L’écho international : du modèle anglais aux États-Unis
L’influence du modèle britannique dépasse les frontières européennes. Au XVIIIe siècle, les colonies anglaises d’Amérique revendiquent elles aussi les droits hérités de la tradition parlementaire anglaise. Les colons s’appuient sur les principes du Bill of Rights (1689) et sur les théories de John Locke pour contester l’autorité du roi George III. Ils affirment que le pouvoir ne peut être légitime sans le consentement du peuple et qu’il doit garantir les droits naturels des citoyens.
Ces idées conduisent à la Déclaration d’indépendance de 1776, rédigée par Thomas Jefferson, qui reprend explicitement les concepts lockéens de liberté et d’égalité. La nouvelle république américaine adopte ensuite une Constitution en 1787 fondée sur la séparation des pouvoirs, inspirée de Montesquieu, puis une Déclaration des droits américaine (Bill of Rights, 1791), qui garantit la liberté d’expression, de presse et de religion.
Ce transfert d’idées illustre la diffusion mondiale du modèle politique anglais. L’Amérique devient le premier État moderne fondé sur les principes de droit, de liberté et de représentation. Ce mouvement s’inscrit dans la continuité intellectuelle des Lumières, dont Voltaire et Montesquieu furent les messagers en Europe.
À retenir
Les idéaux politiques nés en Angleterre — suprématie de la loi, équilibre des pouvoirs, liberté religieuse et politique — inspirent la Révolution américaine et marquent la naissance du premier régime démocratique moderne.
Conclusion
Le modèle britannique du XVIIIe siècle, fondé sur la suprématie de la loi, la tolérance religieuse et un relatif équilibre des pouvoirs, inspire profondément les philosophes des Lumières. Voltaire, dans ses Lettres philosophiques (1734), en révèle la portée et l’utilise pour dénoncer le fanatisme et l’absolutisme français. John Locke en fournit la base théorique, et Montesquieu en propose une lecture universelle.

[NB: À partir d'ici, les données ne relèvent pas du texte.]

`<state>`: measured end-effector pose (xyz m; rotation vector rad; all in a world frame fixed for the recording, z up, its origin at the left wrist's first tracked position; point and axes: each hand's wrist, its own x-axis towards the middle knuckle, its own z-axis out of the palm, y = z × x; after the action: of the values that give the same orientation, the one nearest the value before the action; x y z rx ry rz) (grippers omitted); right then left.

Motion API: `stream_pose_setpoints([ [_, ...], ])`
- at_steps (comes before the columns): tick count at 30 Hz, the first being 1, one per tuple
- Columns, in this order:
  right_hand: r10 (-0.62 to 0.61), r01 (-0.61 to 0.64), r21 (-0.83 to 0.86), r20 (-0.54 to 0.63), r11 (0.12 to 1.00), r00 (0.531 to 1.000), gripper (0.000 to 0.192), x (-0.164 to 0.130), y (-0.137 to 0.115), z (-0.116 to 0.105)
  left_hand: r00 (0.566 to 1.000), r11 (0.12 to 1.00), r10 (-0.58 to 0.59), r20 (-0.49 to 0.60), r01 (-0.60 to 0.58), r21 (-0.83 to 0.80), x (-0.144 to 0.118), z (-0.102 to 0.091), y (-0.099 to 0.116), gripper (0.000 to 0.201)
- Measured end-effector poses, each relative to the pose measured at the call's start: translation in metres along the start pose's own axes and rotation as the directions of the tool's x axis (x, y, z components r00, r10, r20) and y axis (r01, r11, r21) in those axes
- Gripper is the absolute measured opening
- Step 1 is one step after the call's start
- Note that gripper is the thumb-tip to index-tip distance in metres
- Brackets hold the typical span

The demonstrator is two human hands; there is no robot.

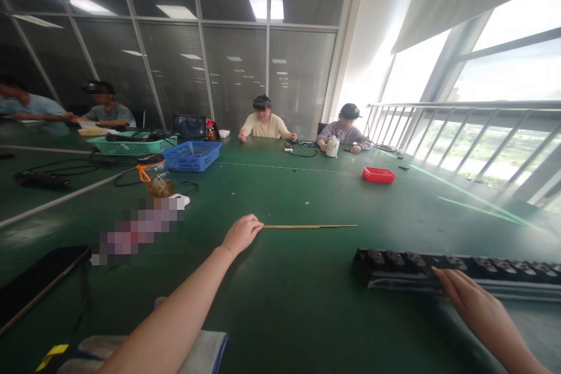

Ces idées traversent l’Atlantique et nourrissent la pensée des révolutionnaires américains, qui les mettent en pratique dans la Déclaration d’indépendance (1776) et la Constitution (1787). L’Angleterre devient ainsi le berceau d’un modèle politique mondial : celui d’un pouvoir fondé sur la raison, la liberté et la loi, qui inspire la démocratie moderne.